→ What is required
All entries below are to be set down again exactly as given.

START Data for this exercise

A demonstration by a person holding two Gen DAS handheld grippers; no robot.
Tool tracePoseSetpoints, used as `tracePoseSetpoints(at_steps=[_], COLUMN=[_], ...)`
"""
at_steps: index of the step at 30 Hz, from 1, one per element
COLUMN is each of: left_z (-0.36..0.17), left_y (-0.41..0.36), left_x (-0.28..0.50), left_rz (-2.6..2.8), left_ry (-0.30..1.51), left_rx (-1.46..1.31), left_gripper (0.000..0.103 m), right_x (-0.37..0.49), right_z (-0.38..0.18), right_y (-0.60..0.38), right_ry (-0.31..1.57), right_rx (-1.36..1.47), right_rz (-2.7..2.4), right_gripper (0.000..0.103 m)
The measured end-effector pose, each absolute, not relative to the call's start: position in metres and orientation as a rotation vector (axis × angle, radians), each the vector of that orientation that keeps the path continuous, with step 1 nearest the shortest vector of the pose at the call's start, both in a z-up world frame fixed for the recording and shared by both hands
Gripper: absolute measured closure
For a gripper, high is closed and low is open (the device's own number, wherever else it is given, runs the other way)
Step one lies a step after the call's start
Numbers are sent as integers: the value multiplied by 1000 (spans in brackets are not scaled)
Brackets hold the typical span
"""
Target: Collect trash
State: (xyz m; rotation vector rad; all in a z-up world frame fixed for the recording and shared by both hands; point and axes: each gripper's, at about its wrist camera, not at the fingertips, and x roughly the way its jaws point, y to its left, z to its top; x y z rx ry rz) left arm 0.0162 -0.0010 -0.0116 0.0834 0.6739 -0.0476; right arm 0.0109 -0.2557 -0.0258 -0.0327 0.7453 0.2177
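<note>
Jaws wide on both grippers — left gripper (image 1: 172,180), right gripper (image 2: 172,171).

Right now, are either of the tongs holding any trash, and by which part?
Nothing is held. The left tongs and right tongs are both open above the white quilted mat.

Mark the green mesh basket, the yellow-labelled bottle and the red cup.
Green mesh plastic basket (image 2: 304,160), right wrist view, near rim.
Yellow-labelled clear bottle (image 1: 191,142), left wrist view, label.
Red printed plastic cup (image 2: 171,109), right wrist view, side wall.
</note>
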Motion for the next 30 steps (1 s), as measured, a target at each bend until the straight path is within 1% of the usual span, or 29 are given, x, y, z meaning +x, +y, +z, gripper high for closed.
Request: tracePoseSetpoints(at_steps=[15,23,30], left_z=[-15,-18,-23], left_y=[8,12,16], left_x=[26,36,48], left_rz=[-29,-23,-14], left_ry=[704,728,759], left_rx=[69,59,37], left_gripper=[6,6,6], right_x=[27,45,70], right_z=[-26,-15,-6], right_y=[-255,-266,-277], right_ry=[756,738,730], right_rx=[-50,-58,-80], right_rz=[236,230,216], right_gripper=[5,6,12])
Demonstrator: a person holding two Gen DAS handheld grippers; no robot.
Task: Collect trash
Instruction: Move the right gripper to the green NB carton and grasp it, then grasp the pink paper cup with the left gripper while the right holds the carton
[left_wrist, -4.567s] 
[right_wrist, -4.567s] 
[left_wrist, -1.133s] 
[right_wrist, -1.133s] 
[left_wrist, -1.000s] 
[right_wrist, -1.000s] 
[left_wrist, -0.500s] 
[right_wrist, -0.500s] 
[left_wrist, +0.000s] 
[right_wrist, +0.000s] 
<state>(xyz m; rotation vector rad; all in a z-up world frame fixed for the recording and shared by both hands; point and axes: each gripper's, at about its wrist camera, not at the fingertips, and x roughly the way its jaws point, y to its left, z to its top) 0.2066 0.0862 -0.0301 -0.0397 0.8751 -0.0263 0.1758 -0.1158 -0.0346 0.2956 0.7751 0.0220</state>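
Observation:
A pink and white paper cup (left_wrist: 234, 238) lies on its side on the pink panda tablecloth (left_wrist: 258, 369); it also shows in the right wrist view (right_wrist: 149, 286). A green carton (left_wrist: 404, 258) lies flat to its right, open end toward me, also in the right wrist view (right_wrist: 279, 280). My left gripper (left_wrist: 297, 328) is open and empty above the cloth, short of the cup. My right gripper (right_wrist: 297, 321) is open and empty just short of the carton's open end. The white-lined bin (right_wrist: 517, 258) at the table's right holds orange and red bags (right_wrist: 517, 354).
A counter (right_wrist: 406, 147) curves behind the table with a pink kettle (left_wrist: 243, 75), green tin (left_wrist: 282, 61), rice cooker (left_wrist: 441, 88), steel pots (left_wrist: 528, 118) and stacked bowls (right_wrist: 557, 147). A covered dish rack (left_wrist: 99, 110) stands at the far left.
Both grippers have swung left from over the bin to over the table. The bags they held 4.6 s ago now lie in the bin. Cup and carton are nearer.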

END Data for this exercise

→ Solution for this exercise
A demonstration by a person holding two Gen DAS handheld grippers; no robot.
Tool tracePoseSetpoints, used as `tracePoseSetpoints(at_steps=[_], COLUMN=[_], ...)`
"""
at_steps: index of the step at 30 Hz, from 1, one per element
COLUMN is each of: left_z (-0.36..0.17), left_y (-0.41..0.36), left_x (-0.28..0.50), left_rz (-2.6..2.8), left_ry (-0.30..1.51), left_rx (-1.46..1.31), left_gripper (0.000..0.103 m), right_x (-0.37..0.49), right_z (-0.38..0.18), right_y (-0.60..0.38), right_ry (-0.31..1.57), right_rx (-1.36..1.47), right_rz (-2.7..2.4), right_gripper (0.000..0.103 m)
The measured end-effector pose, each absolute, not relative to the call's start: position in metres and orientation as a rotation vector (axis × angle, radians), each the vector of that orientation that keeps the path continuous, with step 1 nearest the shortest vector of the pose at the call's start, both in a z-up world frame fixed for the recording and shared by both hands
Gripper: absolute measured closure
For a gripper, high is closed and low is open (the device's own number, wherever else it is given, runs the other way)
Step one lies a step after the call's start
Numbers are sent as integers: the value multiplied by 1000 (spans in brackets are not scaled)
Brackets hold the typical span
"""
Target: Collect trash
State: (xyz m; rotation vector rad; all in a z-up world frame fixed for the recording and shared by both hands; point and axes: each gripper's, at about its wrist camera, not at the fingertips, and x roughly the way its jaws point, y to its left, z to its top; x y z rx ry rz) left arm 0.0162 -0.0010 -0.0116 0.0834 0.6739 -0.0476; right arm 0.0109 -0.2557 -0.0258 -0.0327 0.7453 0.2177
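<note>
Jaws wide on both grippers — left gripper (image 1: 172,180), right gripper (image 2: 172,171).

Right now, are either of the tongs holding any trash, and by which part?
Nothing is held. The left tongs and right tongs are both open above the white quilted mat.

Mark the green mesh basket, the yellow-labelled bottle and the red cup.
Green mesh plastic basket (image 2: 304,160), right wrist view, near rim.
Yellow-labelled clear bottle (image 1: 191,142), left wrist view, label.
Red printed plastic cup (image 2: 171,109), right wrist view, side wall.
</note>
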Motion for the next 30 steps (1 s), as measured, a target at each bend until the straight path is within 1% of the usual span, or 29 are given, x, y, z meaning +x, +y, +z, gripper high for closed.
Request: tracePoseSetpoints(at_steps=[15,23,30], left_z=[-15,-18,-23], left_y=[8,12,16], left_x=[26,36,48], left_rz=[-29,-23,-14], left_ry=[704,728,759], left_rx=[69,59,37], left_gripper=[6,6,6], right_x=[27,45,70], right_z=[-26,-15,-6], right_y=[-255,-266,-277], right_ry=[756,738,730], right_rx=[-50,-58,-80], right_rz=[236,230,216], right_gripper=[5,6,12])
Demonstrator: a person holding two Gen DAS handheld grippers; no robot.
Task: Collect trash
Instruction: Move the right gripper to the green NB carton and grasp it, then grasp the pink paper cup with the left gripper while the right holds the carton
[left_wrist, -4.567s] 
[right_wrist, -4.567s] 
[left_wrist, -1.133s] 
[right_wrist, -1.133s] 
[left_wrist, -1.000s] 
[right_wrist, -1.000s] 
[left_wrist, -0.500s] 
[right_wrist, -0.500s] 
[left_wrist, +0.000s] 
[right_wrist, +0.000s] 
<state>(xyz m; rotation vector rad; all in a z-up world frame fixed for the recording and shared by both hands; point and axes: each gripper's, at about its wrist camera, not at the fingertips, and x roughly the way its jaws point, y to its left, z to its top) 0.2066 0.0862 -0.0301 -0.0397 0.8751 -0.0263 0.1758 -0.1158 -0.0346 0.2956 0.7751 0.0220</state>
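Observation:
A pink and white paper cup (left_wrist: 234, 238) lies on its side on the pink panda tablecloth (left_wrist: 258, 369); it also shows in the right wrist view (right_wrist: 149, 286). A green carton (left_wrist: 404, 258) lies flat to its right, open end toward me, also in the right wrist view (right_wrist: 279, 280). My left gripper (left_wrist: 297, 328) is open and empty above the cloth, short of the cup. My right gripper (right_wrist: 297, 321) is open and empty just short of the carton's open end. The white-lined bin (right_wrist: 517, 258) at the table's right holds orange and red bags (right_wrist: 517, 354).
A counter (right_wrist: 406, 147) curves behind the table with a pink kettle (left_wrist: 243, 75), green tin (left_wrist: 282, 61), rice cooker (left_wrist: 441, 88), steel pots (left_wrist: 528, 118) and stacked bowls (right_wrist: 557, 147). A covered dish rack (left_wrist: 99, 110) stands at the far left.
Both grippers have swung left from over the bin to over the table. The bags they held 4.6 s ago now lie in the bin. Cup and carton are nearer.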

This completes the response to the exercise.